### Exercise brief
Which of the lines below hold "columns"? Please return each one.

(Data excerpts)
########################################

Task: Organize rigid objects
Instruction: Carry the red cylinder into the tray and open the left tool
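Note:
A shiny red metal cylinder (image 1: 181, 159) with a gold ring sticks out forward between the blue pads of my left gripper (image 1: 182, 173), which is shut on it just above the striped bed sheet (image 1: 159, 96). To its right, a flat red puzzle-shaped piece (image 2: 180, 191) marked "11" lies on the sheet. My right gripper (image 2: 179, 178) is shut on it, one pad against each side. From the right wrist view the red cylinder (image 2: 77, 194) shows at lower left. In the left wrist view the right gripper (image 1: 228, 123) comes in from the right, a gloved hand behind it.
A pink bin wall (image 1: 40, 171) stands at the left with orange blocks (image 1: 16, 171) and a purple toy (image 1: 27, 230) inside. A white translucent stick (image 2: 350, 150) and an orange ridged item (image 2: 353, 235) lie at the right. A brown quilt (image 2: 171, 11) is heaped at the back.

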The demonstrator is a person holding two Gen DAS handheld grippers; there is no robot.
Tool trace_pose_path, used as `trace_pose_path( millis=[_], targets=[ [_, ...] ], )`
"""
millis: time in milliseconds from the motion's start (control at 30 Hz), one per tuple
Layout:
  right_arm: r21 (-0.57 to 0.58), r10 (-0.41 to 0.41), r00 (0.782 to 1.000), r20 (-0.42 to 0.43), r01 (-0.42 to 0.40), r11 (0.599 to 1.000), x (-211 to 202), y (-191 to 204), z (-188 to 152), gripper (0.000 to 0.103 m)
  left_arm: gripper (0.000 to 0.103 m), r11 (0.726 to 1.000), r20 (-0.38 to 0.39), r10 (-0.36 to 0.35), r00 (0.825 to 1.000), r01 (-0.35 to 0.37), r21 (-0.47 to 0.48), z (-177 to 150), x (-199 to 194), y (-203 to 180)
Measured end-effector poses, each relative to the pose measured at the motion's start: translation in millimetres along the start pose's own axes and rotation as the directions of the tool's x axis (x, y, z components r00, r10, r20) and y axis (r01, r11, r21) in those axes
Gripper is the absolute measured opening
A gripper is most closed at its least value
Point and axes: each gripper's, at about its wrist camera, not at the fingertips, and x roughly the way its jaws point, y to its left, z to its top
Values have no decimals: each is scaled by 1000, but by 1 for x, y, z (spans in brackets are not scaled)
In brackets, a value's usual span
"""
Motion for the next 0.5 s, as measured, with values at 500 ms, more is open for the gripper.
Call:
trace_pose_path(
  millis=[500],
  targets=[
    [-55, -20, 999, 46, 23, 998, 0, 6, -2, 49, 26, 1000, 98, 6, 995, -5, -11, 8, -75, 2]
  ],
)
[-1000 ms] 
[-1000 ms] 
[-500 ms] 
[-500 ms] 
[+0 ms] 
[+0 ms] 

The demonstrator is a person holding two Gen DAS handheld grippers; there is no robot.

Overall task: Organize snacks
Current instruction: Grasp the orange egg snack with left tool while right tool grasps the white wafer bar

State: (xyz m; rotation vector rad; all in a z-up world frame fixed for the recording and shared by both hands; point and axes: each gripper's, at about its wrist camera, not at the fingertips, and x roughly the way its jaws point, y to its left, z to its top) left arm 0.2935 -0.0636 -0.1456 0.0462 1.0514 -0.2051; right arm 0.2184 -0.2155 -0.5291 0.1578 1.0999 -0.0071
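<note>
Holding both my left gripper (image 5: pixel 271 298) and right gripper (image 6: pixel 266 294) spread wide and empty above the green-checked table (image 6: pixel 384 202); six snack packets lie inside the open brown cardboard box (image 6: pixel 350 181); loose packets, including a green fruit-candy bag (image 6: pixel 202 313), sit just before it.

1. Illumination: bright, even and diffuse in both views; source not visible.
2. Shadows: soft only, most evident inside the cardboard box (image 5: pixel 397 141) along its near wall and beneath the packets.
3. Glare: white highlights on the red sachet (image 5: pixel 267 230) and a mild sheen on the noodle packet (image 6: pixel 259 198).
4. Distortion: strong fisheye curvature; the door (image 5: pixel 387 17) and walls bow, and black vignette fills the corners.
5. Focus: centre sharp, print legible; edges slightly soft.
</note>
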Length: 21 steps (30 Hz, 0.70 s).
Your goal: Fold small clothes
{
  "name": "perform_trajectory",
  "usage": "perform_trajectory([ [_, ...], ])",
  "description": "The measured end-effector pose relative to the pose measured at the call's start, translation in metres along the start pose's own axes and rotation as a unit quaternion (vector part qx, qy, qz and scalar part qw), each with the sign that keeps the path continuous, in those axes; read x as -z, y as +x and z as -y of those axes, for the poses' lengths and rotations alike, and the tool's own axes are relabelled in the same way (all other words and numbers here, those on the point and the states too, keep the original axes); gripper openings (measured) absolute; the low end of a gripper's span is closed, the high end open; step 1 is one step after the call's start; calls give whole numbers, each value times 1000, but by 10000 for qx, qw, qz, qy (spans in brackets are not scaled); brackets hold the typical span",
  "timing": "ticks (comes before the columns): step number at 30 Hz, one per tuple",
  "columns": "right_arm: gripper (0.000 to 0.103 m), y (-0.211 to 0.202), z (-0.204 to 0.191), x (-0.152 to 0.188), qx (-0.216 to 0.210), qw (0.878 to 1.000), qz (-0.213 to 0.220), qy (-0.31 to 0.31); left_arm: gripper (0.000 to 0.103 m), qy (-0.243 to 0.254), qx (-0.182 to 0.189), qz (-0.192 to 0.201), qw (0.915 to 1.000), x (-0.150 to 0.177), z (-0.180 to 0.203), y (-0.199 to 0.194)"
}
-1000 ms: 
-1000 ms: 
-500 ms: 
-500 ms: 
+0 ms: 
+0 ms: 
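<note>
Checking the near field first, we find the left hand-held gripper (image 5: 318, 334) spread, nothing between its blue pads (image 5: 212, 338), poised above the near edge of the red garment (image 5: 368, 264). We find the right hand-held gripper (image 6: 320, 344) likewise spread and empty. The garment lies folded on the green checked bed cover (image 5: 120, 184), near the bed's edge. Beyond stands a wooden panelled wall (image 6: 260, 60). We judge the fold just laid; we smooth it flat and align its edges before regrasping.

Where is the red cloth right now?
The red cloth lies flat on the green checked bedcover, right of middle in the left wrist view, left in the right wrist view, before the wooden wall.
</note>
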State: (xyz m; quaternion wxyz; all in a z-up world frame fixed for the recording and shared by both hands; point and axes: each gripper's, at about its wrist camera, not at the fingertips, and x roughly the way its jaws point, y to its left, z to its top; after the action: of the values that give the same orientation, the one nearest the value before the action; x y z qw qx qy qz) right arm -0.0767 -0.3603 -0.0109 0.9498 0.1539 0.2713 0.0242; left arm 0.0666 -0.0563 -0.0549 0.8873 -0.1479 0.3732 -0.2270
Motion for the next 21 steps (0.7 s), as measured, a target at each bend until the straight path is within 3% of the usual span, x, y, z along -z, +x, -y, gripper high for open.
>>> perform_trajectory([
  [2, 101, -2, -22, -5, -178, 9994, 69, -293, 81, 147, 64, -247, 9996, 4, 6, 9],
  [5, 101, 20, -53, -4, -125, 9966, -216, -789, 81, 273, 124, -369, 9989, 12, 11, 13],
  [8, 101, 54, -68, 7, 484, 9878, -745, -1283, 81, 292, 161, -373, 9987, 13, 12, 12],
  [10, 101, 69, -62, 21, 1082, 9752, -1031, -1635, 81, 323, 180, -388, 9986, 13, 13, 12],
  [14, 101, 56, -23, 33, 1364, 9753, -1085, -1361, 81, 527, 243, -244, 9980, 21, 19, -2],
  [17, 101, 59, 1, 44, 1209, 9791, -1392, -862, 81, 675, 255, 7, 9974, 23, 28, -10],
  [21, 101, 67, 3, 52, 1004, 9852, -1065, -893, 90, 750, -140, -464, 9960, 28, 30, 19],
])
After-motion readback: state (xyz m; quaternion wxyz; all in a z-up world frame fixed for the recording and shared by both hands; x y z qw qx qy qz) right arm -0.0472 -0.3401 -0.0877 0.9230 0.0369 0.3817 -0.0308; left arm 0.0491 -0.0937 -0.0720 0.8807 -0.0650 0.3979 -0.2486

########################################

### Task result
  "timing": "ticks (comes before the columns): step number at 30 Hz, one per tuple",
  "columns": "right_arm: gripper (0.000 to 0.103 m), y (-0.211 to 0.202), z (-0.204 to 0.191), x (-0.152 to 0.188), qx (-0.216 to 0.210), qw (0.878 to 1.000), qz (-0.213 to 0.220), qy (-0.31 to 0.31); left_arm: gripper (0.000 to 0.103 m), qy (-0.243 to 0.254), qx (-0.182 to 0.189), qz (-0.192 to 0.201), qw (0.915 to 1.000), x (-0.150 to 0.177), z (-0.180 to 0.203), y (-0.199 to 0.194)"

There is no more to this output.